- Born: 4 April 1845 Unhošť Austria
- Died: 9 August 1918 (aged 73) Villa Gabriela Königgrätz Austria-Hungary
- Occupation: Architect
- Spouse: Gabriela Plesnivá
- Children: Ferdinand (1882–1934)
- Awards: Silver Medal of the City of Prague
- Buildings: Ettrichova Vila Villa Gabriela

Signature

= František Plesnivý =

Austro-Hungarian architect

František Plesnivý (4 April 1845 – 9 August 1918) was a Czech architect known for his Art Nouveau early designs and utilitarian later designs. Among his many buildings are Ettrichova Vila (1873), the Jaroměř (present-day Czech Republic) house featured prominently in Jan Hřebejk's 2000 film Divided We Fall, which during the late 19th century was frequented by such admirers as Emperor Franz Joseph I, and the Lederer & Adler "mechanical shoe factory" in Litomyšl (1910).
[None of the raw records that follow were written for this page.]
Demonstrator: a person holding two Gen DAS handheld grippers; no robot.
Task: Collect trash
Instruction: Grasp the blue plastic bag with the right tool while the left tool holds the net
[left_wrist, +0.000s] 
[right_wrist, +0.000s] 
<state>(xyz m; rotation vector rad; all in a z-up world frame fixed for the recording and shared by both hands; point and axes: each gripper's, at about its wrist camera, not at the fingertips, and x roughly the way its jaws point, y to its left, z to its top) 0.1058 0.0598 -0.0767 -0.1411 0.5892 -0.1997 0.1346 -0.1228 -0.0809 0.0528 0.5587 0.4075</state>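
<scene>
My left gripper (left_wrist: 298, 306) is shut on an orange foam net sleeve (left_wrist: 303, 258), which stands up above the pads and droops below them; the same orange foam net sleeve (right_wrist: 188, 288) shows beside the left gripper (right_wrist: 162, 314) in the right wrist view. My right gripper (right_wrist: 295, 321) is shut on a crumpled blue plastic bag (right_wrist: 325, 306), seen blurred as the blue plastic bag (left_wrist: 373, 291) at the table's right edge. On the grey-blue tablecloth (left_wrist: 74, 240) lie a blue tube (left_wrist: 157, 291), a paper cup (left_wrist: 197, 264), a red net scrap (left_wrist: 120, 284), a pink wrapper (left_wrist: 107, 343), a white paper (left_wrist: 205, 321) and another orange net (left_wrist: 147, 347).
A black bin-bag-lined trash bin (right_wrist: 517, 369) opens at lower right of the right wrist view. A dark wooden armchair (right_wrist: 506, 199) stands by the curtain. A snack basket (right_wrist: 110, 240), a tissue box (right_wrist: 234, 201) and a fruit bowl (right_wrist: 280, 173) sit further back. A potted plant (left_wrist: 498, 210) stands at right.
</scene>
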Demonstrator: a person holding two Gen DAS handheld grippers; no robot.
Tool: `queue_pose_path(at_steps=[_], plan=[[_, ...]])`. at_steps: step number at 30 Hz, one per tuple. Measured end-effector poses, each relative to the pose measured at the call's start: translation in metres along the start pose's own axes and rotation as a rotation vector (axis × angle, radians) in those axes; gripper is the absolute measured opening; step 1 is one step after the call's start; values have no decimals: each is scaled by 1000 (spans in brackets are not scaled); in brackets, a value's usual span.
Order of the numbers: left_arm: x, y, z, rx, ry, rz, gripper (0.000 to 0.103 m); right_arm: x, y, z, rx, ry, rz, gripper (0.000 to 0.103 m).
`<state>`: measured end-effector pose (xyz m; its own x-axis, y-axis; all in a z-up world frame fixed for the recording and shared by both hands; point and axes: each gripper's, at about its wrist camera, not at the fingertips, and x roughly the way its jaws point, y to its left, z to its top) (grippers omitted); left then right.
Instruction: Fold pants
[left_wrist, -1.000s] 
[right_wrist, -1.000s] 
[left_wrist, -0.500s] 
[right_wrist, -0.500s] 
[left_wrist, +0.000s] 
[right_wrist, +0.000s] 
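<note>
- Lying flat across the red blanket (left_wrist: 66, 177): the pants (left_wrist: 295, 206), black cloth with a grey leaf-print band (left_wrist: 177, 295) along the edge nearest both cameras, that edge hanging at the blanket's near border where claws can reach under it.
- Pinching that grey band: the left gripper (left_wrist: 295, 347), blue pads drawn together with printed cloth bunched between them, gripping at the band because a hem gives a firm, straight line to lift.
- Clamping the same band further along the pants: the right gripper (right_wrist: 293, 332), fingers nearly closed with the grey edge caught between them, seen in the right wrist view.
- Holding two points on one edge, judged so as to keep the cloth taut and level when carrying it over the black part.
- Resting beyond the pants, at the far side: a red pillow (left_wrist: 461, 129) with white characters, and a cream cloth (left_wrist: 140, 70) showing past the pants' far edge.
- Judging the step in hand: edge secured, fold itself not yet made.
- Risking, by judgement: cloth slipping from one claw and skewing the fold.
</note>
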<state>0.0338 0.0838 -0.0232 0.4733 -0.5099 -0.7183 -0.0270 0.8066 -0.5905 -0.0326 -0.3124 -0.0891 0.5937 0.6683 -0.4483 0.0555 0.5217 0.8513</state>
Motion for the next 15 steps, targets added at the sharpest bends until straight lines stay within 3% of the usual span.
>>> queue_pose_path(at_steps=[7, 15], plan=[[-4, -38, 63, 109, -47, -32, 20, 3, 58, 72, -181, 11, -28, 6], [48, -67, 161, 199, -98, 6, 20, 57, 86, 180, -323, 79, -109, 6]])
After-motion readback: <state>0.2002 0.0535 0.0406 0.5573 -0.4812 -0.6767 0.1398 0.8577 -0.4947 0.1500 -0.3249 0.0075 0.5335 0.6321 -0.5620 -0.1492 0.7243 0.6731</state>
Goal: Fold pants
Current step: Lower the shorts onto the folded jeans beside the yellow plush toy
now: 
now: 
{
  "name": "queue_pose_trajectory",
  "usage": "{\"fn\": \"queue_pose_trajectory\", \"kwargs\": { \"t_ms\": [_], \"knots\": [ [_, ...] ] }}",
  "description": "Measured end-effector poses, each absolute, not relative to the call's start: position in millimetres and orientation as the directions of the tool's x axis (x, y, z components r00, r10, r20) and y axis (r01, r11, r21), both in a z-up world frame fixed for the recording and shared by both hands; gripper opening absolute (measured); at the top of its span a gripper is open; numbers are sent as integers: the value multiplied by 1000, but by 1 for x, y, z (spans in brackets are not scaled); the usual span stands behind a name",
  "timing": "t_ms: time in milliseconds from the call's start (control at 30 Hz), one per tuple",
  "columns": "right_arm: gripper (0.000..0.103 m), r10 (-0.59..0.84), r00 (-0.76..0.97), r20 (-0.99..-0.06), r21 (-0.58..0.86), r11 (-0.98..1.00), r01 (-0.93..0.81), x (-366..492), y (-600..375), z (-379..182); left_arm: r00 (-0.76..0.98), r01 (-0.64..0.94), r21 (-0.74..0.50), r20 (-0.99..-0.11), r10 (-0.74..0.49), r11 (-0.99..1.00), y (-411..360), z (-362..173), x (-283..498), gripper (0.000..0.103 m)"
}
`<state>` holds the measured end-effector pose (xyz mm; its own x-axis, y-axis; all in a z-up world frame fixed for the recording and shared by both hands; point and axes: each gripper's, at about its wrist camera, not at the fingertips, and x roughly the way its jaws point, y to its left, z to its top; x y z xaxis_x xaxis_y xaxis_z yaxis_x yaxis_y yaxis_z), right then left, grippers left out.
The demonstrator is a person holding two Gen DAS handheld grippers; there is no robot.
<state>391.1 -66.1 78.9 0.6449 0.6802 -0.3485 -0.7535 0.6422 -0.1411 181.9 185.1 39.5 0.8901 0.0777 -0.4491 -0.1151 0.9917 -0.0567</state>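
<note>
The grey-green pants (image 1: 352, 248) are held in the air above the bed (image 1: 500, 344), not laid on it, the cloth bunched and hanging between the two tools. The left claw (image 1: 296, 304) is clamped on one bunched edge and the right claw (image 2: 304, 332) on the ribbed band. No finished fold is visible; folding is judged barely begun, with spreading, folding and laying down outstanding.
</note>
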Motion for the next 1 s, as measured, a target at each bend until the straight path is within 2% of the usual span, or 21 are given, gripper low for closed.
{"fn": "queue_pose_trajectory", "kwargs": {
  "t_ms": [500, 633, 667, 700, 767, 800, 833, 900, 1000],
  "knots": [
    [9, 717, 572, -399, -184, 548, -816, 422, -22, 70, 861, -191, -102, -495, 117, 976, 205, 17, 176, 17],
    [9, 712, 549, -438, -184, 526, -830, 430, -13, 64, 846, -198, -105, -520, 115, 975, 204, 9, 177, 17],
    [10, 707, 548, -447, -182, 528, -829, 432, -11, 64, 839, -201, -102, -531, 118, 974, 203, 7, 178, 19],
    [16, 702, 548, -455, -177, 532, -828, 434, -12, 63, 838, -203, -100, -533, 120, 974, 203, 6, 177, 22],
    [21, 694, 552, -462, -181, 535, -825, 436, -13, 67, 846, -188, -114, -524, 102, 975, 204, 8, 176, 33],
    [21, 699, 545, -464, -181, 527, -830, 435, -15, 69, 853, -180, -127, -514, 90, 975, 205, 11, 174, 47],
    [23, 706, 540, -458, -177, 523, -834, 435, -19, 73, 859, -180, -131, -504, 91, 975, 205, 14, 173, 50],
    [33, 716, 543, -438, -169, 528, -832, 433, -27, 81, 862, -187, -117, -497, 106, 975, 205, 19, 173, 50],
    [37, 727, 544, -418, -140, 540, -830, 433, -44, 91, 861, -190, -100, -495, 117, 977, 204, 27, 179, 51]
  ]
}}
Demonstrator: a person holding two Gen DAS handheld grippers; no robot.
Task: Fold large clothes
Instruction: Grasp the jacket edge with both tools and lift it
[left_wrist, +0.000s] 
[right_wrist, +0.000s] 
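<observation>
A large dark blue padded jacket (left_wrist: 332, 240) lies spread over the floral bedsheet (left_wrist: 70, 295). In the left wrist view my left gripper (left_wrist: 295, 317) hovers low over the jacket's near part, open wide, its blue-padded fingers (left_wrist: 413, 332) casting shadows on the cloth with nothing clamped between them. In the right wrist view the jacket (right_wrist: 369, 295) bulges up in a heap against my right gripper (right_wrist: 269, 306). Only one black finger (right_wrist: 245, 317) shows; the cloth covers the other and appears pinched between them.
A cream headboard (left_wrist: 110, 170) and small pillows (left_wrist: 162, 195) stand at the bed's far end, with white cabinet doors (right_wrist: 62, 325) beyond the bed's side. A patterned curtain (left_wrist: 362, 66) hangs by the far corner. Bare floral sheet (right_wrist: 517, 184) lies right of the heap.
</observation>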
In 1897 František Plesnivý designed and constructed a villa for his family in Königgrätz, Villa Gabriela, named after his wife. During the early 20th century Plesnivý also designed and built churches, experimental factories and public utility structures such as water towers.

František Plesnivý died on 9 August, 1918, in Villa Gabriela, Königgrätz.

==Distinctions==
In 1898, at the Architecture and Engineering Exhibition, Plesnivý was awarded the Silver Medal of the City of Prague.